Consider for a second the BSE website, which was prominently advertised on the front page of the National Cattlemen’s Beef Association. It provides the following assurance:
U.S. beef producers have worked with federal authorities for more than 15 years to set up the system of science- based firewalls that is working today to keep the food supply safe.
Hmmm, last time I checked firewalls are a single control and thus widely considered insufficient on their own to provide adequate security. Not such a great marketing campaign, if you ask me. Alas, nothing else is mentioned although I found it interesting that the Cattlemen’s website also links to some anti-vegetarian propaganda.
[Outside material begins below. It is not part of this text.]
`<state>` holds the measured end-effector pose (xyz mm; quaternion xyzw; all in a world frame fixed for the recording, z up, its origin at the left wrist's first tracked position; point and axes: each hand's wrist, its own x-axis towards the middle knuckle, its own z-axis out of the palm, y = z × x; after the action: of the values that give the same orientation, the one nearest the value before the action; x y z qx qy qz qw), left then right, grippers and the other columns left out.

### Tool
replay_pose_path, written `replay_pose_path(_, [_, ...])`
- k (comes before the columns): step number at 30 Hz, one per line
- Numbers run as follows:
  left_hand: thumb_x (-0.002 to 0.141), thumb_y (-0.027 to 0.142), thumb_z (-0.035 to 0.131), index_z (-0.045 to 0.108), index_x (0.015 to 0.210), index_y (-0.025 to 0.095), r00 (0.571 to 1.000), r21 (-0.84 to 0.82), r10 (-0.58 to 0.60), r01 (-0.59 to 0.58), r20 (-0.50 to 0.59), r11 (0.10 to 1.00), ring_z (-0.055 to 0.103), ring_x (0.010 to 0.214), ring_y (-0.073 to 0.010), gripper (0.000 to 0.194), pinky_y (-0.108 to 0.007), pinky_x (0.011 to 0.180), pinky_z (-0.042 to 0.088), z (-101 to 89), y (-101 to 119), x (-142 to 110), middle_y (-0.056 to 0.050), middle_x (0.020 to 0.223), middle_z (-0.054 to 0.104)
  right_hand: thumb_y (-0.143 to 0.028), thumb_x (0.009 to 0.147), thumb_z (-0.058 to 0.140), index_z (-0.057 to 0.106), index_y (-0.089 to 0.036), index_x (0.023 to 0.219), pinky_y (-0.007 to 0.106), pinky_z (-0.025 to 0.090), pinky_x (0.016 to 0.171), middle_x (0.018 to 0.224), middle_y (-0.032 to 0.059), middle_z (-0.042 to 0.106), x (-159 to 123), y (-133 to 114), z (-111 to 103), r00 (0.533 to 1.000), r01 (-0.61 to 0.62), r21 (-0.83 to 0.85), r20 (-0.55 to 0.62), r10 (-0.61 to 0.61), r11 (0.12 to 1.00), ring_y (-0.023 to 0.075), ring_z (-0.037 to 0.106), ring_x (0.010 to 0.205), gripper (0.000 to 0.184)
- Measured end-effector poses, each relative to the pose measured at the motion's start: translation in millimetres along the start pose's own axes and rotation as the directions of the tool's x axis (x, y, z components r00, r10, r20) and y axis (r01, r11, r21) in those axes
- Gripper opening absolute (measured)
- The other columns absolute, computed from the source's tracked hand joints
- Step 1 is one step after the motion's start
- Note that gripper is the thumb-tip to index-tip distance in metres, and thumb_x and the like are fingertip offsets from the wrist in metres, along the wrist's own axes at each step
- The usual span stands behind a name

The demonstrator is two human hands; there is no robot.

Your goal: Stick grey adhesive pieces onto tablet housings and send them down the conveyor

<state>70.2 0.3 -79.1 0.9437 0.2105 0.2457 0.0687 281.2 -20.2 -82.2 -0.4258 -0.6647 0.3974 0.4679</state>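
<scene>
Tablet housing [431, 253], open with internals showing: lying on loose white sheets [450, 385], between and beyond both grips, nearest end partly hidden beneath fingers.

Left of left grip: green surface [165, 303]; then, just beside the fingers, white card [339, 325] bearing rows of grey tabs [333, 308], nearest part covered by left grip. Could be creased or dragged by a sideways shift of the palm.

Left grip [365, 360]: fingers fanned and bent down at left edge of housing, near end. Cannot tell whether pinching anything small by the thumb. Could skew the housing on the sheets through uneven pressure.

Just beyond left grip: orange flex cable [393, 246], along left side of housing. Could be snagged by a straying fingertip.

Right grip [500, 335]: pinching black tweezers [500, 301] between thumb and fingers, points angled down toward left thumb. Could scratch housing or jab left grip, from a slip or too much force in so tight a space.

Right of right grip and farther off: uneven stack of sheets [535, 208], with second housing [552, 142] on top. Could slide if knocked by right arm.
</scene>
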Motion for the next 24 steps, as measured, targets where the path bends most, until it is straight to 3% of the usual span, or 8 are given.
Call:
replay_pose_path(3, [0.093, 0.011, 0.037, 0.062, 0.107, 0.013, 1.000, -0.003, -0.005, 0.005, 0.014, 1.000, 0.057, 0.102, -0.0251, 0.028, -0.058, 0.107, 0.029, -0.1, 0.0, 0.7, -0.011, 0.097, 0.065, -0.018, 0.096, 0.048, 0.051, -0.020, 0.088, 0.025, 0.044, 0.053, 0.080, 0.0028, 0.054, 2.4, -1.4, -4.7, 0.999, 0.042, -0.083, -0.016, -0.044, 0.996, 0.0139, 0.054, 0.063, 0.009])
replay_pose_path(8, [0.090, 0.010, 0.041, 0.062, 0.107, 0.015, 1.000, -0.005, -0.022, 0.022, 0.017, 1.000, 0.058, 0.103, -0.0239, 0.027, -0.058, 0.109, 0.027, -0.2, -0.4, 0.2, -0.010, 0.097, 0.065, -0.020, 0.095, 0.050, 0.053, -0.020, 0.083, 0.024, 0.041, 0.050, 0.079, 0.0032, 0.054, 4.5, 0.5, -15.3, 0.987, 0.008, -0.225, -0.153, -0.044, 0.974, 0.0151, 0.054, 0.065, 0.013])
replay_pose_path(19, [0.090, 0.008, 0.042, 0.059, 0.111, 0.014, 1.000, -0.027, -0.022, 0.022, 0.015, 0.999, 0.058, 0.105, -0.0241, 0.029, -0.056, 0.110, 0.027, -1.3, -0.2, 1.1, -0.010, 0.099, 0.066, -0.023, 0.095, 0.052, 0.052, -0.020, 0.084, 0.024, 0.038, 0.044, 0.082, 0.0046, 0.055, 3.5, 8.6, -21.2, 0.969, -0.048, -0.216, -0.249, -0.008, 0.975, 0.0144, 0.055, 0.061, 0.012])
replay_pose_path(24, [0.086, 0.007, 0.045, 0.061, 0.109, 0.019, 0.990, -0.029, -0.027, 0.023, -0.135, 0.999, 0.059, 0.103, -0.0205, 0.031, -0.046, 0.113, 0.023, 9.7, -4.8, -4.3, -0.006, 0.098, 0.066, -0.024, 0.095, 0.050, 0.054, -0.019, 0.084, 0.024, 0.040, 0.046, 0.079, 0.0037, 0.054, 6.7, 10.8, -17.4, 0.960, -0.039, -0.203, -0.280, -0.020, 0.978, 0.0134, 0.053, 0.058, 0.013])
I suspect that if a proper set of consumer-based controls were in place, they might be able to preserve “single-origin” (e.g. quality) values on a large scale, such that we would still have excellent flavor and texture along with desireable price. But until that happens, wise consumers seek out the small-batch and single-origin brands that are a healthier choice and more in tune with their real needs (better cost-benefit ratio).
Back to chocolate, I have to wonder, are you safer trying to stay on top of the additives in the giant brand chocolate bars, or are controls more likely to be present and effective with small-batch real cacao, cane sugar, lecithin and vanilla? And does fair-trade mean less chance of sabotage? Mmmm, chocolate.